Precisamente, en el abdomen y los músculos adyacentes se encuentra lo que en pilates es conocido como el centro de control. Mantener esta zona fortalecida es la clave de este sistema de entrenamiento. Todos los movimientos que se realizan en los ejercicios durante la práctica de pilates se inician desde esta zona. De ahí que se denomine centro de control o centro de energía.

La mejor manera de saber qué es el pilates y que notes qué beneficios tiene para tu cuerpo es que lo pongas en práctica. Por eso, te presentamos 3 ejercicios para que los realices diariamente en tu casa. ¡Vamos a verlos!

The shoulder Bridge:

Túmbate boca arriba sobre una colchoneta, flexiona las piernas y apoya los pies en el suelo. Inhala y, al exhalar, levanta la pelvis para formar un puente. Con la cabeza apoyada sobre la colchoneta, tus puntos de apoyo deben ser los hombros y los pies. Si puedes, mete las manos por debajo de tus caderas. Aguanta esta posición durante 5 respiraciones lentas.
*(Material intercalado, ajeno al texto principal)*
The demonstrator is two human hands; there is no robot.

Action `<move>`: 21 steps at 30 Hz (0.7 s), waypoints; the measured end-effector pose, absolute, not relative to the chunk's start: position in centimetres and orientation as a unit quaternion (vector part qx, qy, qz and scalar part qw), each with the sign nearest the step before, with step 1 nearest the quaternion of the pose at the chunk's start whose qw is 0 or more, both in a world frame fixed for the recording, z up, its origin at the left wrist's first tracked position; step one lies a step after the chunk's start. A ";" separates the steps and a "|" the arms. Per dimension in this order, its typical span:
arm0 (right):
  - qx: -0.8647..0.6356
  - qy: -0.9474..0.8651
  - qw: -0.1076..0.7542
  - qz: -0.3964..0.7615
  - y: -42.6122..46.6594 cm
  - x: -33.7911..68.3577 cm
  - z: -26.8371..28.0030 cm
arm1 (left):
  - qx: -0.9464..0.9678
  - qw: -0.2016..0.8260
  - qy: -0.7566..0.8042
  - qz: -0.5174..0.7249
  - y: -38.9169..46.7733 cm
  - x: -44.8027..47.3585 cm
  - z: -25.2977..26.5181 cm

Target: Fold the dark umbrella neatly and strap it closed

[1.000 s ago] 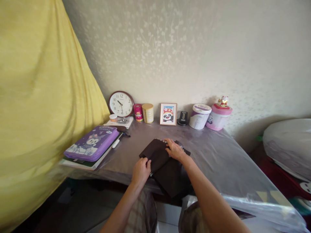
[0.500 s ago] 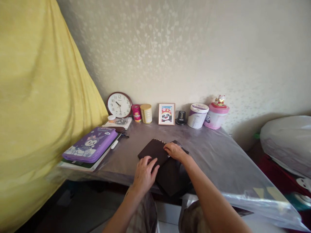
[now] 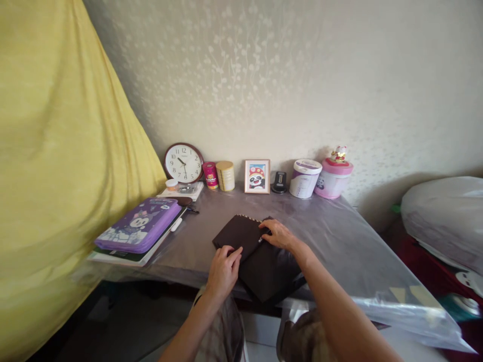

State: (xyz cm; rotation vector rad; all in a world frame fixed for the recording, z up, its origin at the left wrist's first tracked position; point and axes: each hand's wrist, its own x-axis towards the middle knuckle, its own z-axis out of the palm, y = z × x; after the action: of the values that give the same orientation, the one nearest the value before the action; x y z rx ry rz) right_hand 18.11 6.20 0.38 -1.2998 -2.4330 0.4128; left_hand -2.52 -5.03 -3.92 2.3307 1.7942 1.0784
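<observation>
A flat, dark brown-black folded bag point(image 3: 236, 234) lies at the table's front edge, with a black-and-white striped trim along its far edge. Its lower dark panel point(image 3: 266, 279) spreads toward my lap, and a small silver piece shows near the fold. At the near left edge, my left hand point(image 3: 225, 269) has its fingers bent, thumb and forefinger pinching the fold. My right hand point(image 3: 278, 234) grips the bag's upper right part with curled fingers; what lies right under the fingertips is partly hidden.
A purple zip case point(image 3: 139, 226) rests on books at the left. Along the wall stand a clock point(image 3: 183, 163), a pink can point(image 3: 210, 176), a yellow-lidded can point(image 3: 225, 177), a framed panda picture point(image 3: 257, 177), a black stand point(image 3: 279, 182) and two tubs point(image 3: 305, 180). Plastic covers the table point(image 3: 339, 241).
My right hand has shifted slightly right along the bag, and its lower panel has spread a little to the right. The left hand's fingers have drawn closer together at the fold.
</observation>
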 end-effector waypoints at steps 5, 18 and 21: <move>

Si te resulta fácil, eleva una de las piernas hacia el techo, y con la pierna estirada, baja la cadera hasta casi tocar el suelo y vuelve a subirla. Hazlo 5 veces por pierna. ¡Recuerda respirar de manera pausada y mantener el centro de control contraído!

Rolling:

Siéntate sobre la colchoneta, y acerca tus rodillas al pecho. Abrázalas y acerca tu cabeza a ellas. Debes conseguir una postura como de bolita, con la espalda redondeada. Déjate caer suavemente hacia atrás, manteniendo la postura: debes rodar por toda tu espalda. Con el mismo impulso, cuando llegues abajo, vuelve a impulsarte para volver al punto de partida. Repite este movimiento 10 veces. Y, sobre todo, no te olvides de apretar bien el centro de control; te será mucho más fácil rodar.

Plank:

¡Una manera genial de trabajar el core!

Estírate boca abajo en la esterilla. Apoya completamente los antebrazos en el suelo y estira las piernas ligeramente separadas entre ellas.

Eleva tu cuerpo: tus puntos de apoyo son los antebrazos y las puntas de los pies. Los hombros deben estar en línea con tus codos.

Mantén la espalda recta, no levantes el culo y contrae bien el abdomen. Permanece en esta postura durante un tiempo: 15 segundos para principiantes, 30 segundos para intermedio y 60 segundos para avanzados. Repítelo de 3 a 5 veces, ¡y refuerza tu centro de control!

Practicando a diario algunos ejercicios de pilates, notarás sus beneficios de manera muy rápida, así que ya sabes… ¡a por una colchoneta y a respirar!